【寄稿】英国の「カリー」と日本の「カレー」、何が違うのか(朝鮮日報)
 明治維新を前後して英国海軍をモデルに創設された日本の海軍は、船での食事まで英国をまねた。英国海軍の「カリーシチュー」を模倣して、独自の「カレー」を作ったのだ。17歳のときにこのカレーを初めて食べたエスビー食品の創業者、山崎峰次郎は、3年間の試行錯誤の末に「S&Bカレーパウダー」を発売した。これが日本のエスビー食品の始まりだった。一方、韓国のオットゥギ食品は1969年「即席カレー」という名称で独自のカレー粉を生産することになる。つまり「カリーパウダー」「カレーパウダー」「即席カレー」はそれぞれ、英国式、日本式、韓国式の「マサラ」といえるわけだ。

 日本でカレーはさらに劇的な変化を遂げる。ジャポニカ米という短く丸っこい短粒種のコメと出合って「カレーライス」という料理が誕生し、太くて弾力のある「うどん」にもかけられるようになる。さらには「カレーパン」という奇想天外な発明品まで登場する。日本海軍の伝統を受け継いだ海上自衛隊は、今でも毎週金曜日の昼食にはカレーライスを食べ、軍港都市の横須賀市では「海軍カレー」を郷土料理として観光商品化している。
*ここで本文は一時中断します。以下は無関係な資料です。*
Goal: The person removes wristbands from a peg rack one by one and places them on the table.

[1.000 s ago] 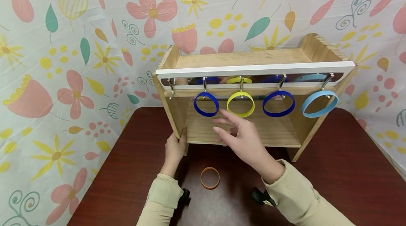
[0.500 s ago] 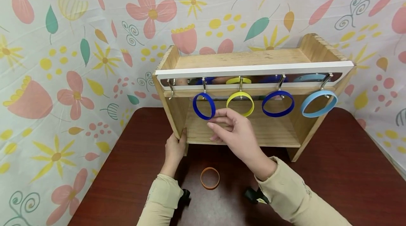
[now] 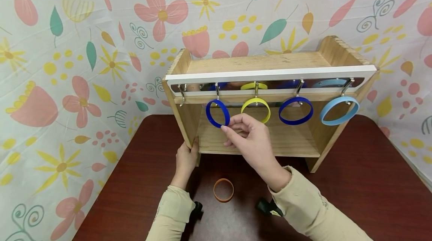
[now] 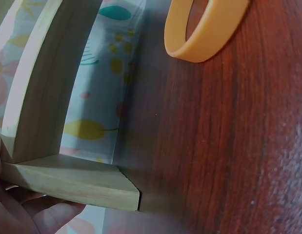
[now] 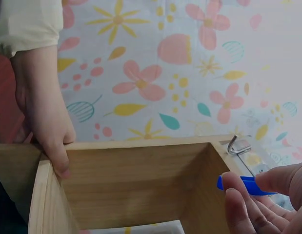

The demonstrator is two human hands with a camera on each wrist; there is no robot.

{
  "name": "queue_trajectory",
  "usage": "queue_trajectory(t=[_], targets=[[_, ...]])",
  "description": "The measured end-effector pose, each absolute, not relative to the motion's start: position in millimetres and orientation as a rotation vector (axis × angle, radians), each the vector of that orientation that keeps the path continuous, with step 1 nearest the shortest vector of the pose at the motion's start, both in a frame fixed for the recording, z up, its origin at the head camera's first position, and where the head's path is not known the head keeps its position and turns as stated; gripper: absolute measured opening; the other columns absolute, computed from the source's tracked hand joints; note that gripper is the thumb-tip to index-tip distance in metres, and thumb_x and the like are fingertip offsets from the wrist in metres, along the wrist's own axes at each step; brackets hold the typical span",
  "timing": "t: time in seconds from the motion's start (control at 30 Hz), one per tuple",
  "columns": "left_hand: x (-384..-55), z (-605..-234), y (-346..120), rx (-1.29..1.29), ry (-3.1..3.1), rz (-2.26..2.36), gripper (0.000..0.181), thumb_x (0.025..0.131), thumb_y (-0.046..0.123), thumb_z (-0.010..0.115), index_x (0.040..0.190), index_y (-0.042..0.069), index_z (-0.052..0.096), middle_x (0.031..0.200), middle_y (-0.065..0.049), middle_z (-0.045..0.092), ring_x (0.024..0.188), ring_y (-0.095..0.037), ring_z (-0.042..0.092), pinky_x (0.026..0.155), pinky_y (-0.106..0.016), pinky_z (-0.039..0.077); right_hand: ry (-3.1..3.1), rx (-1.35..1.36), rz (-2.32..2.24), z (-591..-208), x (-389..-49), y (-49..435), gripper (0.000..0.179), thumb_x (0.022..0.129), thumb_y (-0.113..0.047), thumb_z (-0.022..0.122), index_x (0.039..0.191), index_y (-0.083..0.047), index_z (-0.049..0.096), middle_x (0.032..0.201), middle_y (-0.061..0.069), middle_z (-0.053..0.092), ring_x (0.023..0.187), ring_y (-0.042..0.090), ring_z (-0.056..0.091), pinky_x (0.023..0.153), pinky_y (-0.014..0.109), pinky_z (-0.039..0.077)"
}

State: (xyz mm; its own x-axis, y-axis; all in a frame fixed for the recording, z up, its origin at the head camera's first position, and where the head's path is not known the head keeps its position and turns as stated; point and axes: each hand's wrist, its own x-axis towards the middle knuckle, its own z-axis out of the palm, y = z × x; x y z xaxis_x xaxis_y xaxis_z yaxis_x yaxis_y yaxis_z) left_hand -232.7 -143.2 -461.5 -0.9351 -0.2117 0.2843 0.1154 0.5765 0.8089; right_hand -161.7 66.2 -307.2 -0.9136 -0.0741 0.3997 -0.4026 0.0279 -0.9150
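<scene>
A blue silicone wristband point(image 3: 226, 112) hangs from the second hook from the left on a wooden shelf point(image 3: 256, 136). My right hand point(image 3: 254, 141) pinches its lower right edge between thumb and fingers, and the band is turned slightly sideways. In the right wrist view, the blue band point(image 5: 248, 184) shows between thumb and fingertips. My left hand point(image 3: 185, 160) grips the lower front of the shelf's left side panel, its thumb on the inner face. From the left wrist view, the fingers point(image 4: 53, 217) lie behind the wooden edge point(image 4: 72, 183).
Yellow point(image 3: 268, 113), dark blue point(image 3: 296, 122) and light blue point(image 3: 332, 122) wristbands hang on the hooks to the right. The leftmost hook point(image 3: 182, 94) is bare. An orange wristband point(image 3: 223, 200) lies on the dark red table point(image 3: 371, 196) in front. A floral cloth point(image 3: 111, 45) hangs behind.
My right hand has moved slightly left to the blue wristband, and its thumb has come up against the fingers to pinch it. The band has twisted a little. My left hand has stayed put.
</scene>
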Motion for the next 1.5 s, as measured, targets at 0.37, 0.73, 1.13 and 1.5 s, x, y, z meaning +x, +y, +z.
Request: queue_trajectory(t=[0.37, 0.73, 1.13, 1.5], targets=[[-233.3, -462.7, -143.4, 0.090, -2.459, -1.301, 0.032, 0.101, 0.036, 0.055, 0.089, 0.008, 0.064, 0.070, -0.006, 0.061, 0.059, -0.020, 0.058, 0.054, -0.036, 0.048, -2.010, 0.502, 1.972, -306.7, -159.9, 68.1, 0.015, 0.094, -0.007, 0.066, 0.105, 0.003, 0.063, 0.090, 0.015, 0.072, 0.064, 0.031, 0.068, 0.062, 0.040, 0.056], [-233.4, -463.2, -143.4, 0.101, -2.457, -1.292, 0.031, 0.100, 0.037, 0.055, 0.087, 0.010, 0.064, 0.070, -0.005, 0.061, 0.060, -0.020, 0.057, 0.056, -0.038, 0.048, -2.009, 0.538, 1.998, -309.8, -153.2, 71.4, 0.015, 0.094, -0.006, 0.065, 0.105, 0.003, 0.063, 0.090, 0.015, 0.072, 0.064, 0.028, 0.069, 0.063, 0.037, 0.056], [-233.2, -462.1, -143.9, 0.129, -2.469, -1.280, 0.032, 0.100, 0.040, 0.055, 0.086, 0.012, 0.063, 0.074, -0.007, 0.064, 0.066, -0.024, 0.061, 0.062, -0.043, 0.050, -2.032, 0.585, 2.016, -317.1, -148.4, 77.8, 0.015, 0.095, -0.004, 0.063, 0.107, 0.005, 0.062, 0.088, 0.015, 0.071, 0.063, 0.026, 0.069, 0.061, 0.036, 0.056], [-233.1, -462.2, -144.1, 0.120, -2.471, -1.293, 0.033, 0.100, 0.040, 0.054, 0.089, 0.011, 0.064, 0.073, -0.007, 0.063, 0.065, -0.023, 0.060, 0.061, -0.042, 0.050, -2.052, 0.599, 2.010, -321.5, -144.3, 83.7, 0.014, 0.095, -0.004, 0.063, 0.106, 0.005, 0.062, 0.088, 0.014, 0.070, 0.062, 0.024, 0.068, 0.059, 0.035, 0.056]])
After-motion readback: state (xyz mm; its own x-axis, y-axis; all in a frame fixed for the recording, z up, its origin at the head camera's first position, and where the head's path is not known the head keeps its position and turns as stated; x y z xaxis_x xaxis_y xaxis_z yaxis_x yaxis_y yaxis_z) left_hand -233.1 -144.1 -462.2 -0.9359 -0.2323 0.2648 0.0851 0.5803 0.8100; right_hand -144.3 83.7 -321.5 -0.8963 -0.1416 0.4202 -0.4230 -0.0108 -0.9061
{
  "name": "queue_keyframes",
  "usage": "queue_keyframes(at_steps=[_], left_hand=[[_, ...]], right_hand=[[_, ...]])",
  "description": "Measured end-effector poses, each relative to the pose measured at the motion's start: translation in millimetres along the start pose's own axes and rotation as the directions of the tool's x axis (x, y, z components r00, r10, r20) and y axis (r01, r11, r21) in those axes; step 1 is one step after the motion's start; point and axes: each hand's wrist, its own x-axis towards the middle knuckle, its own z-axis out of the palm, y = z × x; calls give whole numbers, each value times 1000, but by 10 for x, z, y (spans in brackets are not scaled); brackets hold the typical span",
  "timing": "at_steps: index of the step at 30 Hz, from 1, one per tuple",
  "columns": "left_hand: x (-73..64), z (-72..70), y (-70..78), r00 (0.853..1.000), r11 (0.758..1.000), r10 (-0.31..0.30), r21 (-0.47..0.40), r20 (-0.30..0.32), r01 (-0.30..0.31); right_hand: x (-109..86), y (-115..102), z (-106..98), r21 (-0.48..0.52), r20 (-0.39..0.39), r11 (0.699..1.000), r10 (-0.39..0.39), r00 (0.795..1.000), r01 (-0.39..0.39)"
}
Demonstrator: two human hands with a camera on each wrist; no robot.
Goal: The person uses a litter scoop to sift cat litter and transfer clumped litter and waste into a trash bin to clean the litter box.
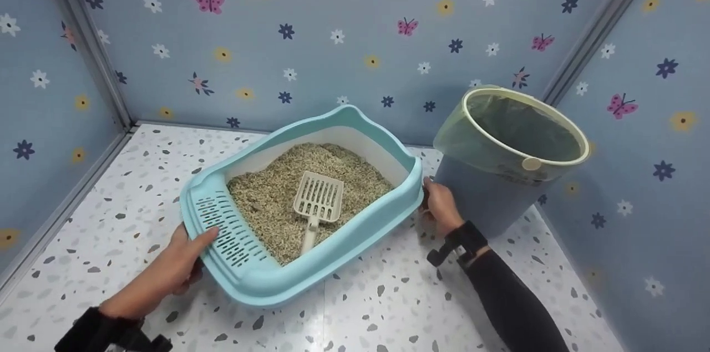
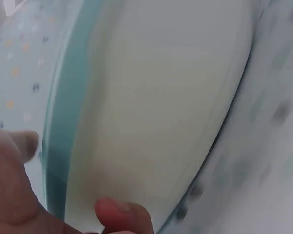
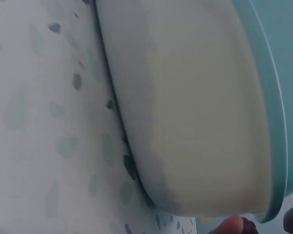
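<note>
A cat litter box point(image 1: 355, 244) with a light blue rim stands at a slant on the speckled floor. Brownish litter pellets point(image 1: 272, 191) fill it, and a beige slotted litter scoop point(image 1: 310, 233) lies on them, handle toward the front rim. My left hand point(image 1: 166, 266) grips the near-left end, thumb over the perforated ledge and fingers beneath the rim. At the right corner, my right hand point(image 1: 442, 205) holds the rim, its fingertips partly hidden behind it. Both wrist views show the box's cream outer wall point(image 2: 161, 107) close to the floor.
Just right of my right hand stands a grey-blue trash bin point(image 1: 471, 191), its greenish bag point(image 1: 463, 138) folded over and held by a cream ring point(image 1: 582, 147). Flower-patterned panels point(image 1: 310, 64) enclose the white terrazzo-like floor point(image 1: 388, 307) at the back and both sides.
</note>
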Motion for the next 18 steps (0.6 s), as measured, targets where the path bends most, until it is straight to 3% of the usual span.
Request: queue_keyframes(at_steps=[3,7,15,18], left_hand=[[-90,165,36,1000,1000,-17,-12,6,17],[-78,258,35,999,999,-38,-24,-29,37],[-28,232,23,986,989,-149,0,-76,149],[47,148,17,990,992,-123,9,-73,124]], right_hand=[[148,-61,-37,-12,9,1000,-18,1000,18],[233,-101,-30,-44,24,997,-61,998,62],[215,-98,-32,-7,56,997,-83,995,83],[142,-71,-25,-6,28,998,-60,998,60]])
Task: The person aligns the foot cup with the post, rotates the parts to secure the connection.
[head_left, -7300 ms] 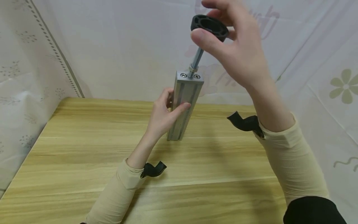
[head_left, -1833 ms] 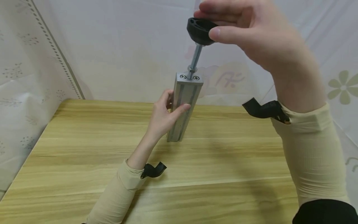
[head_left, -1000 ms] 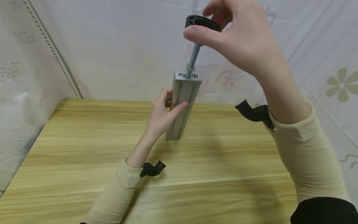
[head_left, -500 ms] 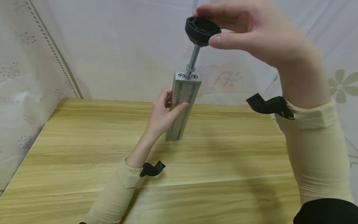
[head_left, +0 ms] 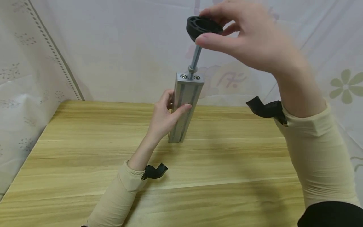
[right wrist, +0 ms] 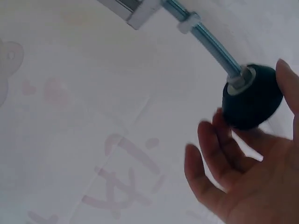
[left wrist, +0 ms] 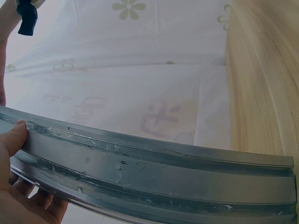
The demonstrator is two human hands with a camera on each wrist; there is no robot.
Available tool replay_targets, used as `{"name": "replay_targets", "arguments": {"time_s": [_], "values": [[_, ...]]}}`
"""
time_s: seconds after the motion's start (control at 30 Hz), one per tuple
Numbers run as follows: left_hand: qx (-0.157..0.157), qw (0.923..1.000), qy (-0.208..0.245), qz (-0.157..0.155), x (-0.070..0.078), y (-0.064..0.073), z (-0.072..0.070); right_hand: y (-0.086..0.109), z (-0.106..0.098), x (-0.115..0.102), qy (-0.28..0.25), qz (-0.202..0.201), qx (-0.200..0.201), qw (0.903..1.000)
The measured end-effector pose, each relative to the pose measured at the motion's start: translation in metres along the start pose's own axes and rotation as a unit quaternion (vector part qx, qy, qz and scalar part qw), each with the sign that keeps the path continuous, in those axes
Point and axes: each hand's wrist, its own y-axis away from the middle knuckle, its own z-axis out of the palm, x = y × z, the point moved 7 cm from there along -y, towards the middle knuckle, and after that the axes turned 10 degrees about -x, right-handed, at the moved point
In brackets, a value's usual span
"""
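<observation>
The left hand (head_left: 164, 118) gripped the aluminium profile (head_left: 185, 107) standing upright on the wooden table (head_left: 85, 151), while the right hand (head_left: 249, 41), fingers curled, apparently pinched the black foot (head_left: 202, 26) on its threaded rod (head_left: 195, 58).

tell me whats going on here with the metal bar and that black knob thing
A person stands an aluminium bar upright on a wooden table, the left hand gripping its side. A threaded rod sticks up from the bar's top end, with a black round foot on it. The right hand pinches that foot's rim between thumb and fingertips.
</observation>
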Motion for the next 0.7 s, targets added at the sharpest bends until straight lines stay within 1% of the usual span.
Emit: {"name": "replay_targets", "arguments": {"time_s": [0.07,0.1,0.17,0.23,0.3,0.37,0.4,0.5,0.57,0.6,0.63,0.67,0.7], "values": [[0.0,1.0,0.001,0.001,0.0,0.0,0.0,-0.004,0.002,0.006,0.036,0.016,0.023,0.999],[0.0,1.0,0.001,0.001,0.0,0.0,-0.001,-0.004,0.003,0.005,0.049,0.025,0.032,0.998],[0.0,1.0,-0.001,0.002,0.0,0.0,-0.001,-0.001,0.003,-0.009,0.061,0.047,0.044,0.996],[0.001,1.0,-0.003,0.003,-0.001,0.001,-0.002,0.003,0.002,-0.029,0.069,0.063,0.047,0.9945],[0.002,1.0,-0.005,0.003,-0.002,0.001,-0.002,0.007,0.002,-0.041,0.075,0.078,0.041,0.9933],[0.003,1.0,-0.005,0.002,-0.002,0.001,-0.002,0.009,0.002,-0.045,0.078,0.087,0.035,0.9925],[0.003,1.0,-0.005,0.002,-0.002,0.001,-0.002,0.009,0.002,-0.043,0.078,0.091,0.03,0.9924],[0.003,1.0,-0.005,0.0,-0.002,0.001,-0.001,0.008,0.001,-0.03,0.046,0.099,0.016,0.9939],[0.003,1.0,-0.005,-0.001,-0.001,0.0,-0.001,0.008,0.0,-0.024,0.005,0.098,0.007,0.9952],[0.003,1.0,-0.006,-0.002,-0.002,0.0,-0.001,0.008,-0.001,-0.022,-0.016,0.089,0.003,0.9959],[0.002,1.0,-0.007,-0.003,-0.002,0.0,0.0,0.008,-0.002,-0.024,-0.047,0.068,0.002,0.9966],[0.002,1.0,-0.008,-0.003,-0.002,-0.001,0.0,0.008,-0.002,-0.026,-0.079,0.036,0.001,0.9962],[0.002,1.0,-0.009,-0.003,-0.002,-0.001,0.0,0.009,-0.003,-0.028,-0.11,0.002,-0.001,0.994]]}}
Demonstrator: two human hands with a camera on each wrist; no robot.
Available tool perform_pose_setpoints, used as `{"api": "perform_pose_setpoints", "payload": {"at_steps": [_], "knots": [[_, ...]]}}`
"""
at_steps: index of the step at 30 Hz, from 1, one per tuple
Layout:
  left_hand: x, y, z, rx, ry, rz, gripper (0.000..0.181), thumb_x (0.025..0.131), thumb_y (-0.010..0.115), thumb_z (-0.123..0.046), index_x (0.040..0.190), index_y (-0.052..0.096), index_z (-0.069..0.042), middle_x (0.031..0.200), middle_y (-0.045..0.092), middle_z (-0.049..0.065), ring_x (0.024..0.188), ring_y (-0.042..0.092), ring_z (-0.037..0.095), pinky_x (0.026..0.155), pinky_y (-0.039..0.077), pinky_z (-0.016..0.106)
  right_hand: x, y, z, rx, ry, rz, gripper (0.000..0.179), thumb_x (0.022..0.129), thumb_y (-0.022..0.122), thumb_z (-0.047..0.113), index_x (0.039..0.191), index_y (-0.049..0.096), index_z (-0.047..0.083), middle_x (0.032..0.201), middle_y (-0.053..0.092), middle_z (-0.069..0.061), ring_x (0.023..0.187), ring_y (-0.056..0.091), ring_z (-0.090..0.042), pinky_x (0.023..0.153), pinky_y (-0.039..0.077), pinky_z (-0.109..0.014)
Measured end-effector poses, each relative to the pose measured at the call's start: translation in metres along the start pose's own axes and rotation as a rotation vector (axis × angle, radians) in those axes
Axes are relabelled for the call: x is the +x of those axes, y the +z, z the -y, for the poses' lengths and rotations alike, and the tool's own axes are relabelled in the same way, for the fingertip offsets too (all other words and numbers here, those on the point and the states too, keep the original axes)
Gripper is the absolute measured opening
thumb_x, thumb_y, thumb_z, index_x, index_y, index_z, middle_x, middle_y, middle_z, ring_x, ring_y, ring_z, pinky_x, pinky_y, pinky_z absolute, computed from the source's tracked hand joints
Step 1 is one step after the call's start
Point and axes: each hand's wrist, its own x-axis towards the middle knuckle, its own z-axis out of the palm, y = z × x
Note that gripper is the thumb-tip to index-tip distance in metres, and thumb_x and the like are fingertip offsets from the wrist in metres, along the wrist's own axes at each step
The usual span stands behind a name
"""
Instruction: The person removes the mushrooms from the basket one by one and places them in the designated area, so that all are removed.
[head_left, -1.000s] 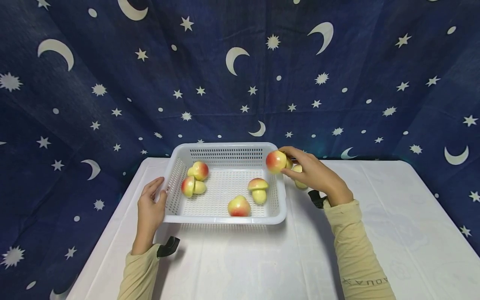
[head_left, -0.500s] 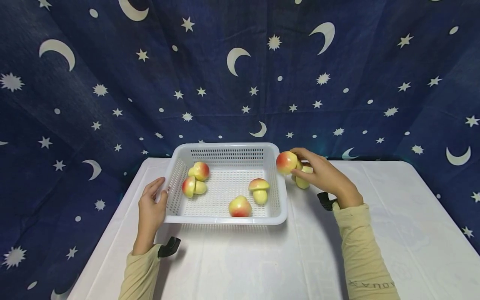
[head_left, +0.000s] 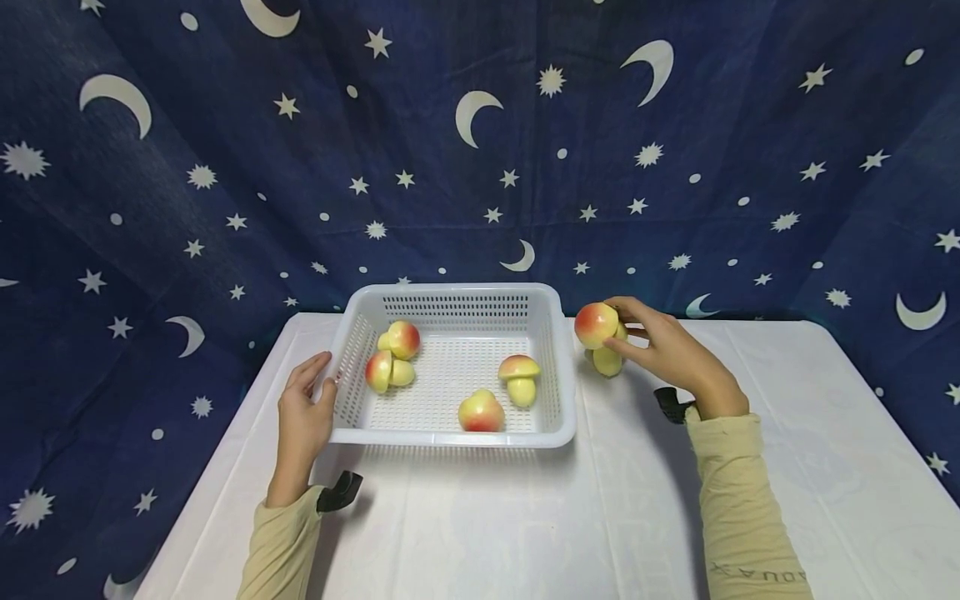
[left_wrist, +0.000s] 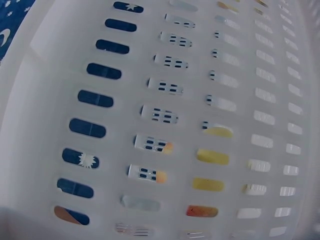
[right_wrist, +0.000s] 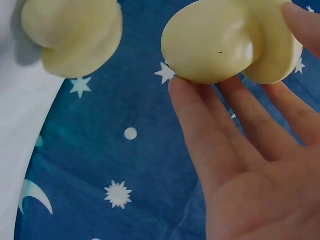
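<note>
My right hand (head_left: 686, 362) pinches a toy mushroom (head_left: 596, 325) with a red and yellow cap, just outside the right end of a white plastic basket (head_left: 450, 439). In the right wrist view, thumb and fingertips lie on the held mushroom's pale yellow surface. Another mushroom (right_wrist: 75, 35) rests on the table beyond it, partly hidden by the held one in the head view. My left hand (head_left: 303, 417) rests at the basket's left side, fingers relaxed by the rim. The left wrist view is filled by the slotted basket wall (left_wrist: 30, 125).
Inside the basket, two mushrooms (head_left: 378, 372) lie together at the left; one mushroom (head_left: 519, 379) and another mushroom (head_left: 482, 412) lie at the right. A white cloth covers the table (head_left: 480, 525). A dark blue curtain (head_left: 420, 108) with moons and stars hangs behind.
My right hand has moved right with the mushroom, from over the basket's right rim to outside it, in front of the mushroom on the table. My left hand stays in place.
</note>
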Motion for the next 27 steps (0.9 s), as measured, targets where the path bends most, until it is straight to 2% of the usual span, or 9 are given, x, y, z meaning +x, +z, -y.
{"api": "perform_pose_setpoints", "payload": {"at_steps": [27], "knots": [[0.0,0.0,0.001,-0.005,-0.007,0.005,0.044,0.096,0.047,0.003,0.139,0.053,0.004,0.147,0.047,0.017,0.141,0.04,0.035,0.118,0.03,0.051,-0.022,-0.002,-0.031,0.014,0.098,-0.067,0.05,0.096,0.065,0.023,0.138,0.046,0.003,0.129,0.058,-0.021,0.121,0.055,-0.041,0.103,0.045,-0.06]]}}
 コメが主食の韓国でも、カレーライスは爆発的な人気を集め、キムチという最高のパートナーとも出合った。日本人はカレーライスに「福神漬け」という野菜の漬け物を添えて食べる。しかし発酵の進んだ酸っぱいキムチとの組み合わせに比べたら、ワンランク下であるのは誰の目にも明らかだ。
(引用ここまで)

 「誰の目にも明らか」だったらもうしょうがないですね。
 多分、本人には意識はないと思うのですよ。
 それだけに質が悪いですよね。

 他の文化を完全に見下す。下に置く。
 「キムチとカレーの組み合わせは韓国人にとって最高だ」とかじゃないのですよ。「福神漬けとカレーの組み合わせは、キムチのそれに比べてワンランク下であるのは誰の目にも明らか」なのです。
 そういう態度がアグリーコリアンと言われているのですけどね。

 そうそう、もうひとつ変な点がありまして。
 実に250年にわたるマサラの「変身」は、これにとどまらない。「九州駅弁グランプリ」で3年連続優勝・準優勝に輝き、日本全国に名をとどろかせる名物となった佐賀県の「有田焼カレー」。28種の香辛料が配合され、韓国の薬膳料理をモチーフに開発された。実際に韓国人にもなじみのある韓薬(韓国式の漢方薬)が何種類も使われている。マサラとしては全く予想できない「事件」であることは明らかだ。このように、時間と大陸を超えたカレーの「叙事詩」はいまだに進行形なのだ。
(引用ここまで)

 「有田焼カレーが韓国の薬膳を参考にしてできている」なんて記述はこの記事以外にどこにもないのですよ。
 まあ、普通にところだったら「また韓国起源かよ」で終了なのでしょうが。

 ちょっと気づいたところがありまして。
 無印良品のコラムによるとマクロビオティックをやってる人が有田焼カレーの大本のレシピ開発者らしいのです。
 戦前の食養会系の団体の人なのかもしれませんね。
 食養会には「身土不二」というスローガンがありまして。
 土と身体は不可分で、旬のものを食べなければならないというような標語なのです。
 この身土不二というスローガンは海を渡って韓国でけっこう有名なものになっています。……海を渡ってというか、パクられてなのですけどね。
 で、いつものように「韓国のほうが元祖」って思い込んでいる輩が多いのです。

 で、このコラムを書いているフードコラムニストがその勘違いをそのまま引きずって、「韓国伝統の薬膳を……」って勘違いをしているってところなのではないかなと。
 そもそもスパイス≒漢方薬であるってことをあまり理解していないっぽいですね。

 多分、こんなことを紐解ける人間は日本でも片手くらいなんじゃないでしょうか。
 あんまり必要とされる能力でもないような気がしますが。